WHAT NEEDS TO BE DONE:
Output only the lines below that start at the line containing "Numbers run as" and end at the line containing "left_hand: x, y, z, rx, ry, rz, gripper", with both ends kept.

BEGIN

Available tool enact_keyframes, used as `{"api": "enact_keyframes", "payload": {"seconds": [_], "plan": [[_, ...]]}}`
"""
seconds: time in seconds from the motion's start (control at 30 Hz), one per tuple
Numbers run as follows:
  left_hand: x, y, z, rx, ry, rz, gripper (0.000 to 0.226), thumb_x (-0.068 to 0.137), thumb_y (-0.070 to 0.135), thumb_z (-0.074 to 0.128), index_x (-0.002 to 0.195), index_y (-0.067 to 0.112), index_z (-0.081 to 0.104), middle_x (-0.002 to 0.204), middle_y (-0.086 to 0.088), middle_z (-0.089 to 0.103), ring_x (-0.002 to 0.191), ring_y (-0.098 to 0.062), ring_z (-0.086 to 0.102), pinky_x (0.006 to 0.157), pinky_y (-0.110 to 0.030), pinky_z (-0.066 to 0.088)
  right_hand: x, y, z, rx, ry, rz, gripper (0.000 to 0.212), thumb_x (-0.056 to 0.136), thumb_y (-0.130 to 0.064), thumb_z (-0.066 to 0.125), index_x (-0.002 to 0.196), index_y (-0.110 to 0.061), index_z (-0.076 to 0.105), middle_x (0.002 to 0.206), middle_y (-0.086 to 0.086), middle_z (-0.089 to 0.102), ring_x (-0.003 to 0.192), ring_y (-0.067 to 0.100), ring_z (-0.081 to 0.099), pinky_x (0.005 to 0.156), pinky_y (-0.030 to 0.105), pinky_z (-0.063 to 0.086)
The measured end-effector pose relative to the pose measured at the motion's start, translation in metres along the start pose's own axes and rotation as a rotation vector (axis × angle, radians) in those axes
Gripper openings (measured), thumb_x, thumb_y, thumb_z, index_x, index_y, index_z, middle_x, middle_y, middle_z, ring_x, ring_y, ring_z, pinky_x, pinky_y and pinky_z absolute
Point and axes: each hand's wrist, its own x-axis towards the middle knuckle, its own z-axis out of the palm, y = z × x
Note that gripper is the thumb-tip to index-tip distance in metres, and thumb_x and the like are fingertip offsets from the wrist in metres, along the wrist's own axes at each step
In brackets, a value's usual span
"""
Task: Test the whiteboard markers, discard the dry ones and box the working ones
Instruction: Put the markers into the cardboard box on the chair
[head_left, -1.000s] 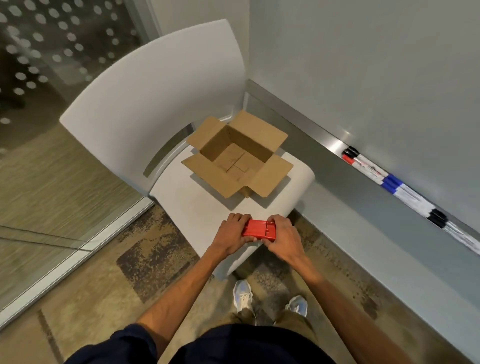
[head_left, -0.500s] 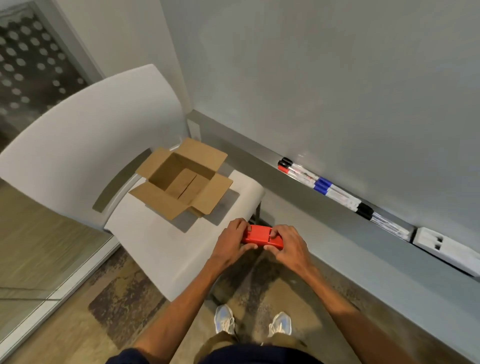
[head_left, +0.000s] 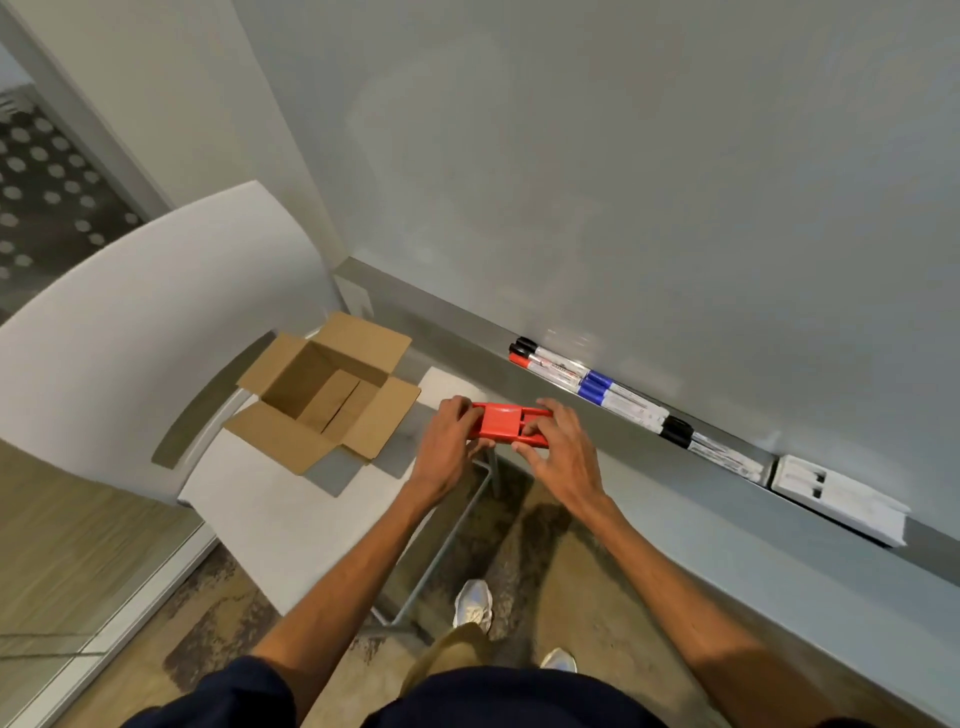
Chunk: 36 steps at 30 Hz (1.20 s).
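Note:
Both hands hold a flat red plastic object (head_left: 506, 423) level in front of me, over the right edge of the chair seat. My left hand (head_left: 449, 447) grips its left end; my right hand (head_left: 558, 449) pinches its right end with the fingers partly spread. Several whiteboard markers lie end to end on the board's tray: black and red capped ones (head_left: 545, 361), blue capped ones (head_left: 615, 397), and black capped ones (head_left: 701, 441). An open cardboard box (head_left: 324, 392), flaps out and empty, sits on the seat left of my hands.
The white chair (head_left: 130, 322) stands against the wall corner, its metal leg below my hands. A white eraser (head_left: 836, 499) rests at the tray's right end. The whiteboard (head_left: 623, 182) fills the upper right. A glass partition is at far left; patterned carpet and my shoes are below.
My view has swung right and up toward the whiteboard, bringing the eraser into sight. My hands have carried the red object rightward, nearer the marker tray.

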Motion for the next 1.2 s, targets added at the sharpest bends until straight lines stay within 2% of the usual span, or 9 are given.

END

YOUR RESPONSE:
Numbers run as follows:
  left_hand: x, y, z, rx, ry, rz, gripper (0.000 to 0.226), thumb_x (-0.068 to 0.137), thumb_y (-0.070 to 0.135), thumb_z (-0.074 to 0.128), index_x (-0.002 to 0.195), index_y (-0.067 to 0.112), index_z (-0.081 to 0.104), middle_x (-0.002 to 0.204), middle_y (-0.086 to 0.088), middle_z (-0.089 to 0.103), ring_x (-0.002 to 0.191), ring_y (-0.098 to 0.062), ring_z (-0.086 to 0.102), pinky_x (0.006 to 0.157), pinky_y (-0.110 to 0.030), pinky_z (-0.066 to 0.088)

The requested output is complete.